Pourquoi le choix du Groenland? «Les enjeux du changement climatique s’y expriment avec une acuité rare», peut-on lire en préambule de cette fascinante immersion, qui couvre des thématiques allant de la glace à l’océan, en passant par les terres rares et l’humain. «Nous souhaitions aborder ces différentes thématiques de la manière la plus complète possible, pas uniquement avec des chiffres et des rapports, souligne Aurélie Coulon. Notre objectif était de rendre vivant le changement climatique, grâce à l’apport de l’image et du son.
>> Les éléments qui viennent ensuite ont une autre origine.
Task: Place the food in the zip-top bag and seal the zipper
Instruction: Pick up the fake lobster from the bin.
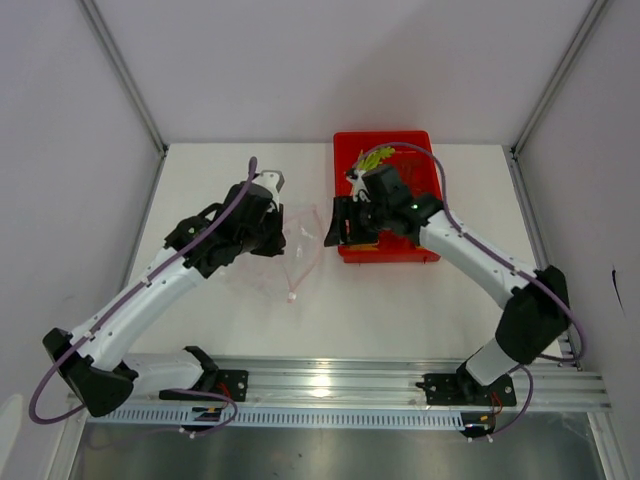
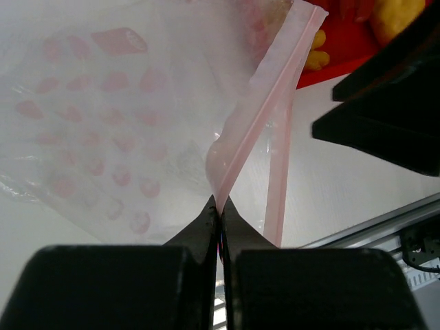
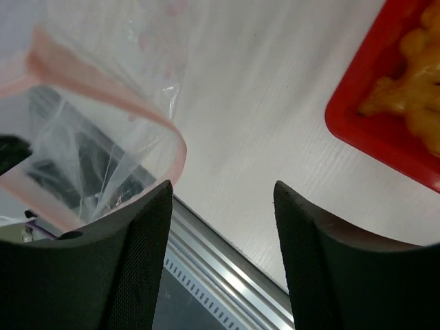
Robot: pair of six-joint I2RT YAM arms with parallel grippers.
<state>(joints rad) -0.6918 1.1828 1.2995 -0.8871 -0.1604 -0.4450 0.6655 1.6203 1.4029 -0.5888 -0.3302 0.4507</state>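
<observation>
The clear zip-top bag (image 1: 300, 250) with pale pink dots (image 2: 103, 124) lies between the arms, its mouth gaping toward the right arm. My left gripper (image 2: 220, 205) is shut on the pinkish zipper (image 2: 268, 103) strip at the mouth's edge. My right gripper (image 3: 223, 196) stands open beside the bag's mouth (image 3: 103, 89), with nothing between its fingers. Yellow-orange food (image 3: 412, 69) lies in the red tray, seen also in the left wrist view as yellow pieces (image 2: 395, 17). Green-and-yellow food (image 1: 375, 158) shows at the tray's back; the right arm covers the rest.
The red tray (image 1: 420, 250) sits at the back right of the white table, just right of the bag. A metal rail (image 1: 330, 385) runs along the near edge. White walls enclose the table on three sides.
</observation>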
Entendre un iceberg qui explose, c’est extrêmement impressionnant…»

Rendre accessible une matière très ardue

Pour cette enquête de terrain ayant demandé plus d’une année de préparation, Aurélie Coulon et Rachel Barbara Häubi ont eu l’opportunité de suivre, chacune durant trois semaines, des scientifiques de l’expédition suisse GreenFjord, dont l’objectif est de collecter des données à même de nourrir les modèles climatiques.
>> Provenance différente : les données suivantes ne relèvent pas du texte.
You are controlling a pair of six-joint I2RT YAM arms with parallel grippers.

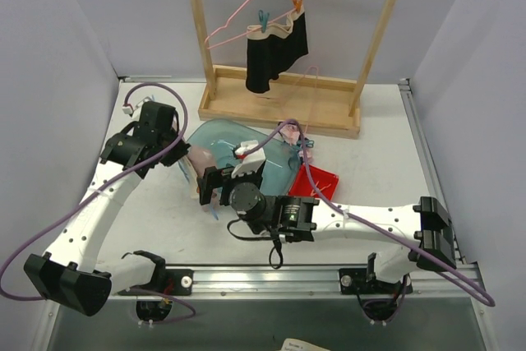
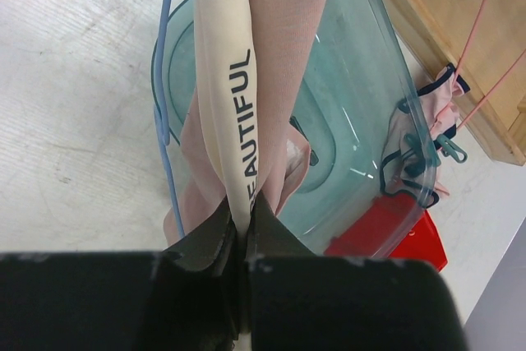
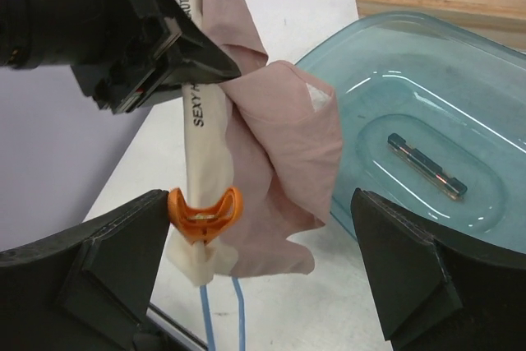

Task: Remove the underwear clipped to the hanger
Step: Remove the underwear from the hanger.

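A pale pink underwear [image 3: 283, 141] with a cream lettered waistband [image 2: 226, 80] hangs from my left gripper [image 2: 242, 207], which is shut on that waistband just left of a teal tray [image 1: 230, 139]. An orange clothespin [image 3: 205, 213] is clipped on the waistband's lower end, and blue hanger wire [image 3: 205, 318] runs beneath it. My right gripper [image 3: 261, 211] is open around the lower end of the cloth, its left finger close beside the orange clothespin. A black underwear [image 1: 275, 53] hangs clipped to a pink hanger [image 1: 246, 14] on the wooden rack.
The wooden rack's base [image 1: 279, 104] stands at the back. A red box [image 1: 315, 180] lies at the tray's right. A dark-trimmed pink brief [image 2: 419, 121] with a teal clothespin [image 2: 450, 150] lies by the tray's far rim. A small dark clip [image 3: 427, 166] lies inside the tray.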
«Ce projet de recherche nous a interpellées, car il allie à la fois des chercheurs issus des sciences naturelles et humaines, se rappelle Aurélie Coulon. Le réchauffement climatique est une réalité quotidienne pour les personnes vivant au Groenland, car ce phénomène a un impact sur la dérive des glaces, sur les populations de poissons ainsi que sur le paysage et le développement de la végétation. Cela change, par exemple, les habitudes de pêche. Même si certains habitants sont contents de pouvoir désormais faire pousser des fruits et des légumes dans leur jardin l’été.»

La journaliste scientifique Aurélie Coulon avec l'équipe scientifique
La journaliste scientifique Aurélie Coulon avec l'équipe scientifique

Aux envies initiales de reportages succèdent l’organisation minutieuse et la récolte de fonds. Les deux journalistes ont ainsi bénéficié de plusieurs soutiens financiers, grâce à l’obtention de la bourse Jordi pour le journalisme, d’une bourse de l’Association suisse du journalisme scientifique, ainsi que de l’initiative JournaFonds. Cette enquête au long cours souligne aussi l’importance de pouvoir aller sur le terrain pour rendre compte des enjeux en présence, mais aussi de bénéficier d’une rubrique scientifique au sein d’une rédaction. «La science au cœur du changement climatique est passionnante mais très pointue, relève Aurélie Coulon. Cela a demandé un important travail de compréhension et de vulgarisation, afin de rendre cette matière la plus accessible possible.»

Rencontres imprévues

Sur place, les deux journalistes découvrent des paysages à couper le souffle, des habitants qui leur permettent de tisser des liens avec d’autres locaux et aussi des scientifiques passionnés, beaucoup de scientifiques passionnés. «Derrière chaque arbre et iceberg, il y a un chercheur en cette période de l’année, s’amuse Aurélie Coulon. Il faut dire que le temps sur place est compté et que la quantité de données à collecter est immense. Pour autant, les scientifiques ne sont pas dans une optique de venir, prendre et s’en aller. Ils retournent par la suite dans les villages, afin de rendre compte de leurs recherches à la population.»

© Annina Maier
© Annina Maier

Faute de routes, tous les déplacements se font en bateau. Et les trajets peuvent durer plusieurs heures, voire plusieurs jours, sans qu’on soit toujours certain de ce que l’on trouvera au bout du chemin. Comme lorsque Aurélie Coulon tente d’aller à la rencontre de scientifiques dont la mission consiste à observer la croissance de ligneux dans une petite région autour de Narsarsuaq. «La qualité du réseau laissait à désirer, ce qui a grandement compliqué les communications, et j’ai dû trouver un moyen de me faire débarquer sans savoir si les scientifiques étaient bien présents sur place, relate Aurélie Coulon. Heureusement, le capitaine de la navette a eu la gentillesse d’attendre qu’il y ait bien quelqu’un avant de repartir.»

Et demeure aussi la surprise de certaines rencontres imprévues, comme ce chasseur de Narsaq en train de dépecer trois phoques sur la berge. «La chasse à la baleine et au phoque est encore très pratiquée car il s’agit de la seule source de viande qui n’est pas importée. Mes trois mots échangés avec lui en inuit l’ont convaincu de me tendre un morceau de graisse crue de phoque afin que je le déguste. C’était un moment très marquant.»